Among the lines below, which ones contain the word "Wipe"? Copy every such line.
····················
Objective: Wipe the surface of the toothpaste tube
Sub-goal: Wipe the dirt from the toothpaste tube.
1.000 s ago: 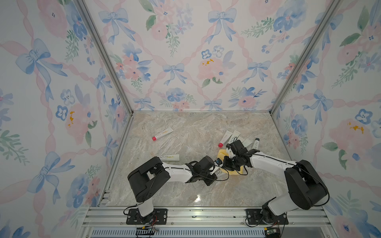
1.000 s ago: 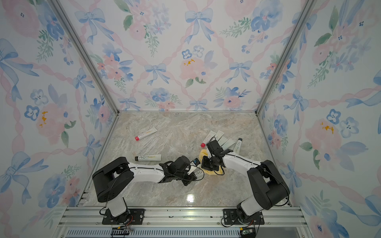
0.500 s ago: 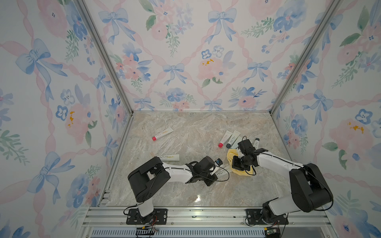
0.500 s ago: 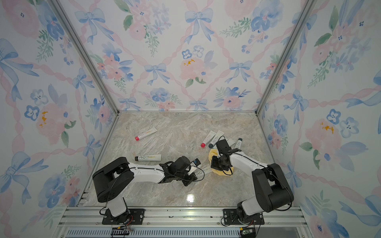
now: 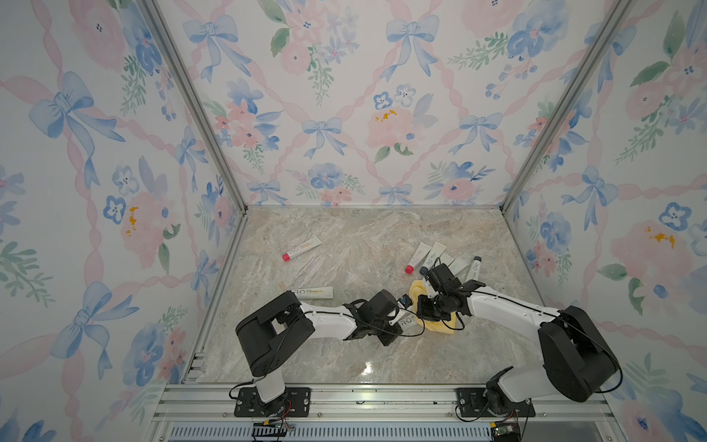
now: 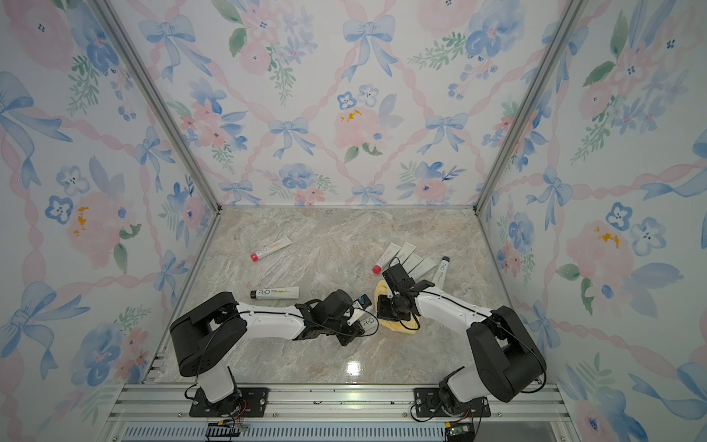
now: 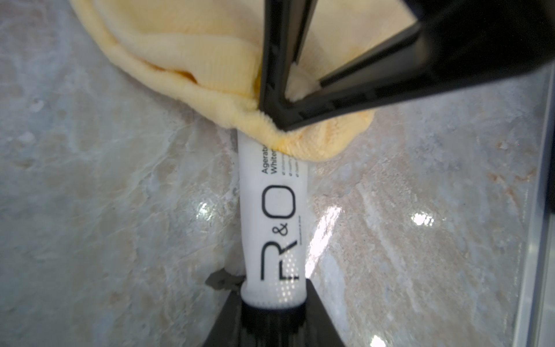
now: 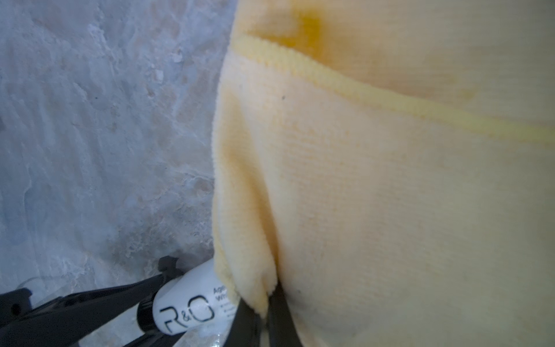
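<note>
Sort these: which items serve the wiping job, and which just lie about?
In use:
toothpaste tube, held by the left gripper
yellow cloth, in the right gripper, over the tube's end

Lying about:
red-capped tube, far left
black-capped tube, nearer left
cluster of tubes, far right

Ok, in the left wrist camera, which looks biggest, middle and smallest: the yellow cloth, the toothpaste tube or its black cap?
1. yellow cloth: biggest, and it even runs off the picture.
2. toothpaste tube: middle.
3. black cap: smallest, though only part of it shows.
</note>
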Available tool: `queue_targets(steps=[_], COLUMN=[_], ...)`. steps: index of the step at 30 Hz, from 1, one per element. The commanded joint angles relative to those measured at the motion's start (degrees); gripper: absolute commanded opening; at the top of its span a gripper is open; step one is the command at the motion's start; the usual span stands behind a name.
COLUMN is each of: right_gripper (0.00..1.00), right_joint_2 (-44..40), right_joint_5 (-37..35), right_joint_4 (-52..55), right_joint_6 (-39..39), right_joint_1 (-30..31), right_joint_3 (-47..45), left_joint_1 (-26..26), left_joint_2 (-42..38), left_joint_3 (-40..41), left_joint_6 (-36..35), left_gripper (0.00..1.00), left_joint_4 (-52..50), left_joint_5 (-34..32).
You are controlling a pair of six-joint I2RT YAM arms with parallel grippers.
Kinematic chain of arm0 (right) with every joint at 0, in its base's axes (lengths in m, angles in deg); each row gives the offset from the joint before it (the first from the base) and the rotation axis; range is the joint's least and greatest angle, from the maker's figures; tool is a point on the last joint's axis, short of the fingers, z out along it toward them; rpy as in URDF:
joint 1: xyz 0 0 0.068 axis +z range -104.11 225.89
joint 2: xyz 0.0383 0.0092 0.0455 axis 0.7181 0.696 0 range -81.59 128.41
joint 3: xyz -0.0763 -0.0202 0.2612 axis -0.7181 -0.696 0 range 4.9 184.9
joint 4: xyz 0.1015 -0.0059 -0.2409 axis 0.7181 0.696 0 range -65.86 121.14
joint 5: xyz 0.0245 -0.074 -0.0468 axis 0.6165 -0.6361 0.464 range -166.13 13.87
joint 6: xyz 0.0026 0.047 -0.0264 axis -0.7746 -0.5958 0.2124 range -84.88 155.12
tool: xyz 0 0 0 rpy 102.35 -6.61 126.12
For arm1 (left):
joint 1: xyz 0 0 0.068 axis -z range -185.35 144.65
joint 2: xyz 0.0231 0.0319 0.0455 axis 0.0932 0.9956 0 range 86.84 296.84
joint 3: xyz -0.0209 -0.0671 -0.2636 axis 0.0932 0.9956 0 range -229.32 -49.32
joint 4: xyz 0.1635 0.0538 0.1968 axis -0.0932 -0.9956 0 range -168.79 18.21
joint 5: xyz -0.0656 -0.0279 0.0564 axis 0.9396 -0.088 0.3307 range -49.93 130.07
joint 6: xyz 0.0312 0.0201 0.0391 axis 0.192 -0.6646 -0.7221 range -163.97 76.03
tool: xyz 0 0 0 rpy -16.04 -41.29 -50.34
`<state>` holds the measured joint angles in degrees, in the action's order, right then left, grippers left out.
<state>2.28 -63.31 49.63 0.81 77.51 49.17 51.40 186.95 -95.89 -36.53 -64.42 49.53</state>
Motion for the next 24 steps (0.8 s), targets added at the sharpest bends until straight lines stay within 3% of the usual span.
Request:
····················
OUTPUT
Objective: Wipe the surface of the toothpaste tube
Sub-goal: Wipe the dirt from the toothpaste tube.

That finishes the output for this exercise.